Investigators from hospitals in Brazil tested verbal fluency in 20 adolescent patients, ages ranged from 11 to 16 years (mean 13.8 years), with Sydenham chorea compared with 20 patients with rheumatic fever without chorea and 20 healthy controls, matched for age and gender. Performance in verbal fluency and in verbal comprehension tasks differed significantly (P < 0.01) among the three groups. Patients with Sydenham chorea performed significantly worse than healthy control group in phonemic and semantic verbal fluency tasks as well as verbal comprehension (Token Test). The rheumatic fever group also performed worse than healthy controls in phonemic verbal fluency. Severity of motor signs in Sydenham chorea correlated inversely with performance in phonemic verbal fluency. [1]

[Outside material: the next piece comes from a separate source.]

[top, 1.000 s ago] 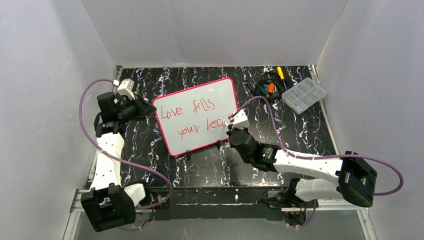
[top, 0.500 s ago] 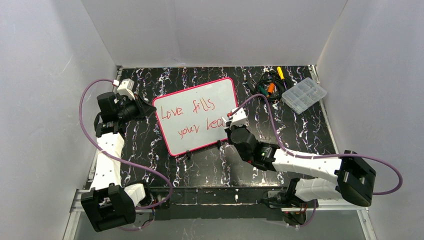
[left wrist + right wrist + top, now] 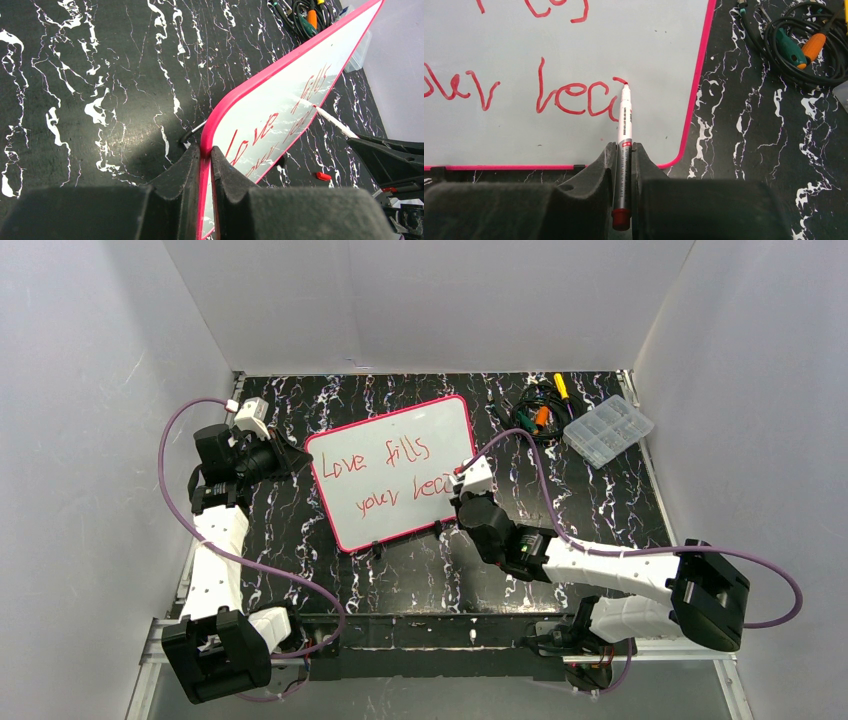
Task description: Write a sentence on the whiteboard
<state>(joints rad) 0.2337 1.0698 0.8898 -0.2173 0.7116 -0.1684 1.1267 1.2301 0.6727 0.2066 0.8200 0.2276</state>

COMMENTARY. Nineteenth century reports of clinical manifestations of Sydenham or rheumatic chorea refer to speech but not language problems. Cheadle WB of the Great Ormond Street Hospital, London, UK, describes explosive bursts of inarticulate speech, jerky, or Sydenham's speech [2]. The choreiform movements involving the face, tongue, palate and larynx result in severe dysarthria, stammer and hesitation in talking. The present study using tasks of verbal fluency and verbal comprehension finds an association of rheumatic chorea with receptive and expressive language impairment [1].
The incidence of Sydenham chorea and acute rheumatic fever has declined dramatically in recent years but the disease and neuropsychiatric complications still cause significant morbidity in developing countries. In a follow-up study of 65 Sydenham chorea patients in Turkey, mean age at onset of symptoms was 11.7 +/-2.6 years (range 6-17 years), and 63% were female. History of rheumatic fever was recorded in 30.8% of patients, carditis and EKG valve involvement in 70.5%, normal brain MRI in all of 18 tested, and abnormal slow waves in the EEG of 50% of 18 tested. Recovery following the first attack of chorea occurred in 1 to 6 months in 51.7% of patients, and recurrence in 37.9% [3].

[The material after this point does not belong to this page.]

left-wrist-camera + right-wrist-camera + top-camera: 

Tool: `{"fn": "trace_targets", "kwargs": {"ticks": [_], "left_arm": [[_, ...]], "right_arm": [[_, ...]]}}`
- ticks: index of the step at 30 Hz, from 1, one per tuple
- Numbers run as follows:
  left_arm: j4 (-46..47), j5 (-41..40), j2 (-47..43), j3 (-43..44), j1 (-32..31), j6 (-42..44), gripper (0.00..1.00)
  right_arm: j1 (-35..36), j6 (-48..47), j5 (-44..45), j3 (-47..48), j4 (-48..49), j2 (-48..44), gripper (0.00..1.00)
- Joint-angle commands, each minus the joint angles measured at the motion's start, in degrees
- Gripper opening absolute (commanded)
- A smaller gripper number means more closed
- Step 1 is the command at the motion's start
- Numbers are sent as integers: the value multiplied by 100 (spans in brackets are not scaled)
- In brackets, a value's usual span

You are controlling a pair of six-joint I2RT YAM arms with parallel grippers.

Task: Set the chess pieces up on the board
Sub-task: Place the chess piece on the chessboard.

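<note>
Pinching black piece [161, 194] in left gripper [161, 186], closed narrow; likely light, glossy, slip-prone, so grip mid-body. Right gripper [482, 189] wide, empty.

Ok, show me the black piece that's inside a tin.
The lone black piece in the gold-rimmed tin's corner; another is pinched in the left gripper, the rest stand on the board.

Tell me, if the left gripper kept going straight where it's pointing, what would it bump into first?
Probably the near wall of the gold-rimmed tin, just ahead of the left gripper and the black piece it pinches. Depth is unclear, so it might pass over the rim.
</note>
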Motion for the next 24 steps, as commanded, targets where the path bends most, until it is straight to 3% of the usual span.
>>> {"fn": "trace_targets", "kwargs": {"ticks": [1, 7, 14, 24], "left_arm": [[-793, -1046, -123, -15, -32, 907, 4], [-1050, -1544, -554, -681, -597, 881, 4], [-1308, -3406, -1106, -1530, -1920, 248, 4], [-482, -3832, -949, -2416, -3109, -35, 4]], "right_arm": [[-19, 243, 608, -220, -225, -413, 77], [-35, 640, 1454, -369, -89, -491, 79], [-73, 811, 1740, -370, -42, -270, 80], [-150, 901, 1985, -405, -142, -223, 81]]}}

The motor features of rheumatic chorea are often complicated by neuropsychiatric disorders, most commonly obsessive-compulsive behavior, and less frequently ADHD, anxiety, and depression [4]. The prevalence of ADHD before and after chorea was 30% and 37%, respectively. The prevalence for anxiety before, during, and after Sydenham's chorea was 71, 79, and 79%, and for depression, 19, 69, and 44%. Streptococcal antibody titers and duration of treatment did not correlate with ADHD, depression, or anxiety disorders. Seizures are reported rarely with Sydenham chorea, but reports of the EEG are abnormal in ∼50%, returning to normal in one to 4 weeks [5, 6].
The author(s) have declared that no competing interests exist.